** Extracted data follows **

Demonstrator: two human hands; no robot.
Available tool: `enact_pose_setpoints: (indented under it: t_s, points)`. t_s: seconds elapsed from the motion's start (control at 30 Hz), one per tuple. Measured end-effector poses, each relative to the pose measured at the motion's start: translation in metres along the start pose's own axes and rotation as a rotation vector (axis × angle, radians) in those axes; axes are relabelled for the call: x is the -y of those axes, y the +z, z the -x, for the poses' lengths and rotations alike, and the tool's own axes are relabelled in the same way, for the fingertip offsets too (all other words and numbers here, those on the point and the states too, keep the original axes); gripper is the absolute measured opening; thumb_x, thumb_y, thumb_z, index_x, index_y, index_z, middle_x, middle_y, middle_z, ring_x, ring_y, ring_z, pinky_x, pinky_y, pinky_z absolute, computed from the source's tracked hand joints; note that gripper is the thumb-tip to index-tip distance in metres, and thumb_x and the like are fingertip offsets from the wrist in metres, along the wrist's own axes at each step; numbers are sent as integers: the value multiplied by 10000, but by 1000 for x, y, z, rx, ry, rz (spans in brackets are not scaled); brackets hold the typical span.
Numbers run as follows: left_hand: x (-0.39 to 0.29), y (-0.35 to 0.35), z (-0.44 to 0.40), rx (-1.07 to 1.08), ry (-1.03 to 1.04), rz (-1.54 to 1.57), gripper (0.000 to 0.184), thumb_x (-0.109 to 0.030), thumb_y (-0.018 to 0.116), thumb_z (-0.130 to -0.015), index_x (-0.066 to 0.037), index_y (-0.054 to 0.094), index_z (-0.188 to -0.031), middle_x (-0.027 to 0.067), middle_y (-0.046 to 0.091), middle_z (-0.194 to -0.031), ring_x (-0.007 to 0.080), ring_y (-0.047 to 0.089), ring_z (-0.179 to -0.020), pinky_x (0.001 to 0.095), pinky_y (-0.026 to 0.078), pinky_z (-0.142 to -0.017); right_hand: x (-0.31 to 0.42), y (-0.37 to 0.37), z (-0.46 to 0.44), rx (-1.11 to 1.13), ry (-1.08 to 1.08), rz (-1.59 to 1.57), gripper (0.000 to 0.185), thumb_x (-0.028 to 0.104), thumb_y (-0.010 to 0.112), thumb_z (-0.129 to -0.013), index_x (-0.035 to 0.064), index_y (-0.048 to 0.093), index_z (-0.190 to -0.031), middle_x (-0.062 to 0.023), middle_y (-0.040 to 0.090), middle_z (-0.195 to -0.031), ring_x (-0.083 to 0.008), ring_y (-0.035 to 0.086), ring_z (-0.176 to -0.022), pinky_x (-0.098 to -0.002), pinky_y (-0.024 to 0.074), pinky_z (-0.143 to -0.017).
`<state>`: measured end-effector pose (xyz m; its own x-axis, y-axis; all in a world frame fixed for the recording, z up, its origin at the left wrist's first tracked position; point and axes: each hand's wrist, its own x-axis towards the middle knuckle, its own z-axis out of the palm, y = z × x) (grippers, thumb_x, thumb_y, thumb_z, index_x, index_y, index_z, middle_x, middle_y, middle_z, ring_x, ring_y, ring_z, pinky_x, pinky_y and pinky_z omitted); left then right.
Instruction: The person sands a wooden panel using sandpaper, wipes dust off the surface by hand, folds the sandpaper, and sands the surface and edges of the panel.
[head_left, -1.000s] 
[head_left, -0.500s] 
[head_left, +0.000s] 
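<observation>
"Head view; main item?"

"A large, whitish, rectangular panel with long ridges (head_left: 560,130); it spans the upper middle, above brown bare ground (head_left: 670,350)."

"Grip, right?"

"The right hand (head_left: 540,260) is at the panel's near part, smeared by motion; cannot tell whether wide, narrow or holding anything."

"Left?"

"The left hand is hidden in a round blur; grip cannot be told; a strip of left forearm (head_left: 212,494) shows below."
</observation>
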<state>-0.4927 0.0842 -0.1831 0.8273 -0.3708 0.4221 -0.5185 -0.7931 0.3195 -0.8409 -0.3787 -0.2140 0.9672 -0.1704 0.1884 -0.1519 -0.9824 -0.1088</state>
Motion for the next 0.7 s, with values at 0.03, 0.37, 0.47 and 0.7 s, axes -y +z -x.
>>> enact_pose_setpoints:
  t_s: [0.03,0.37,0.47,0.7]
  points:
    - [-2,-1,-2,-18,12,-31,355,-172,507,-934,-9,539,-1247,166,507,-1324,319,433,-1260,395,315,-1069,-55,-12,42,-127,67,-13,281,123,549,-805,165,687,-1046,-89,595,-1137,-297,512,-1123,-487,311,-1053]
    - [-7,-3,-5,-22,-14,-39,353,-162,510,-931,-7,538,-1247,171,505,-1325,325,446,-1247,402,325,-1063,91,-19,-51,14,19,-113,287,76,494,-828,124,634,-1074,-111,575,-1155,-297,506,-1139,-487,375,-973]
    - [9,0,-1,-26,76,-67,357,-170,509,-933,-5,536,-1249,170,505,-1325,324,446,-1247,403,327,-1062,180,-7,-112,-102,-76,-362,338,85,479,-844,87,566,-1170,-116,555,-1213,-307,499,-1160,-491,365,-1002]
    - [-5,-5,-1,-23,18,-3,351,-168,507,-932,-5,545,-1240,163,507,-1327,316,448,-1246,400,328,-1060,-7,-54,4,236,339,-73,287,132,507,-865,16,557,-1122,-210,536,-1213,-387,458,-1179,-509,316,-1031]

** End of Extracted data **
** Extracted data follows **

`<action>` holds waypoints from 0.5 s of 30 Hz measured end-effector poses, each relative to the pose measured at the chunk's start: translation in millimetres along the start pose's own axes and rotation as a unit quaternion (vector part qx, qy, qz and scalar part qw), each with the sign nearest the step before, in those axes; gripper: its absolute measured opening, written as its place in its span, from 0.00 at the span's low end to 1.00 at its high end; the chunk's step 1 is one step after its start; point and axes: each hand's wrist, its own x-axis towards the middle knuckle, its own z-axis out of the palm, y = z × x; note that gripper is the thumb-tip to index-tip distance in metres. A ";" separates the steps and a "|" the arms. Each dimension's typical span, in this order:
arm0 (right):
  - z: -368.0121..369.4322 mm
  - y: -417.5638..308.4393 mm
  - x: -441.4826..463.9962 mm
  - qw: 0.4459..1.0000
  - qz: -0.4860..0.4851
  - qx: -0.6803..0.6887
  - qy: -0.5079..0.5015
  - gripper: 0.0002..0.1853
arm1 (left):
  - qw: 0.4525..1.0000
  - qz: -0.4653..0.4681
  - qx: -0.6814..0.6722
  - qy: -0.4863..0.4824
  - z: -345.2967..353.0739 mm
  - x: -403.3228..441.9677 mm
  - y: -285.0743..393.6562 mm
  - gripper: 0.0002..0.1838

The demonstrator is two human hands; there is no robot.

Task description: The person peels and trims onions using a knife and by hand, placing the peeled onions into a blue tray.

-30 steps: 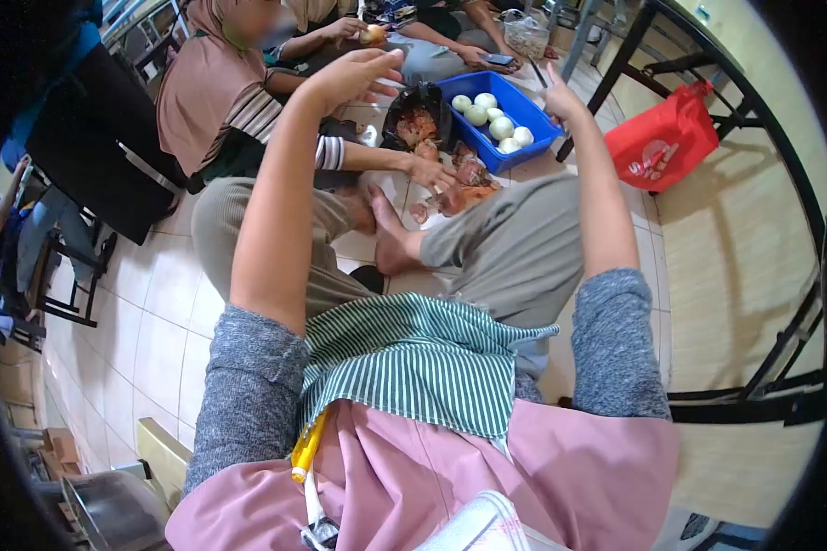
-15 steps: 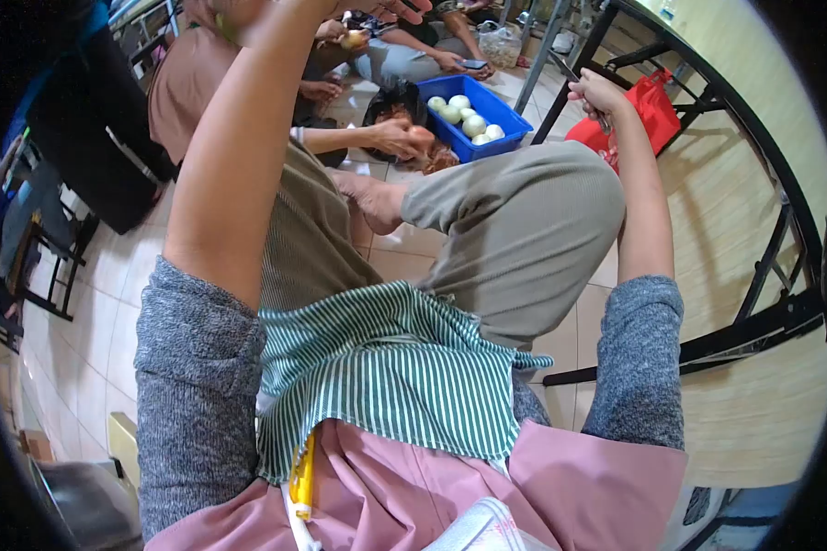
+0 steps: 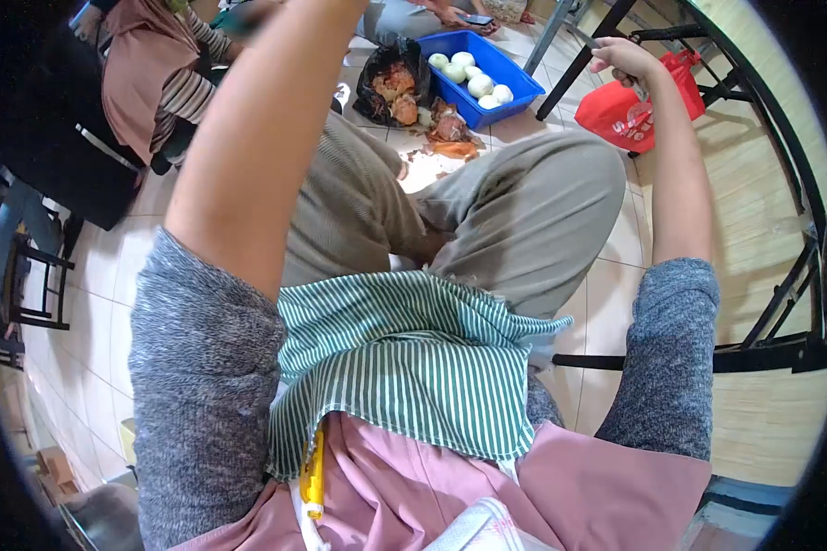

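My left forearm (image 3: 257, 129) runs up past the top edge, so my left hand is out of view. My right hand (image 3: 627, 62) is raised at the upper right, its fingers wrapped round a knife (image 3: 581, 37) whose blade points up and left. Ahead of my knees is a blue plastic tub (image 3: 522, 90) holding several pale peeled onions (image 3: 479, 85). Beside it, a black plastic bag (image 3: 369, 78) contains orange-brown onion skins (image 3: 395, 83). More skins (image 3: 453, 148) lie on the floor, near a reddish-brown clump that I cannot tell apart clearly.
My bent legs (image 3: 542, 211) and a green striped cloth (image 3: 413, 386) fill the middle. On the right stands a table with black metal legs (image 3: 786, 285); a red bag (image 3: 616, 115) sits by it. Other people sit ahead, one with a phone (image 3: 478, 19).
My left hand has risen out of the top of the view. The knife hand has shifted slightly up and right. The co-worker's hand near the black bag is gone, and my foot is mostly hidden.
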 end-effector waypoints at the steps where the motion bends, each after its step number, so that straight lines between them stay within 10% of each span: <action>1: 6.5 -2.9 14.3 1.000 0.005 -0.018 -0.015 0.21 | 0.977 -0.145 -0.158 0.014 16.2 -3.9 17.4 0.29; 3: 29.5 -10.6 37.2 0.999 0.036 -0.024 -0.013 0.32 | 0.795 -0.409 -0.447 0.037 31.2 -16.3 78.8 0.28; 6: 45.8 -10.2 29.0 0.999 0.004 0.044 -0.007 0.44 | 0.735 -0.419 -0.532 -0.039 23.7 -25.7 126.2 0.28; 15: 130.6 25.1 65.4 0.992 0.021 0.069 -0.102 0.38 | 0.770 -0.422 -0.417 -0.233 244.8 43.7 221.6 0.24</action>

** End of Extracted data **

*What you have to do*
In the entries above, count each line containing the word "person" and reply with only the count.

*Reply to the exercise*
2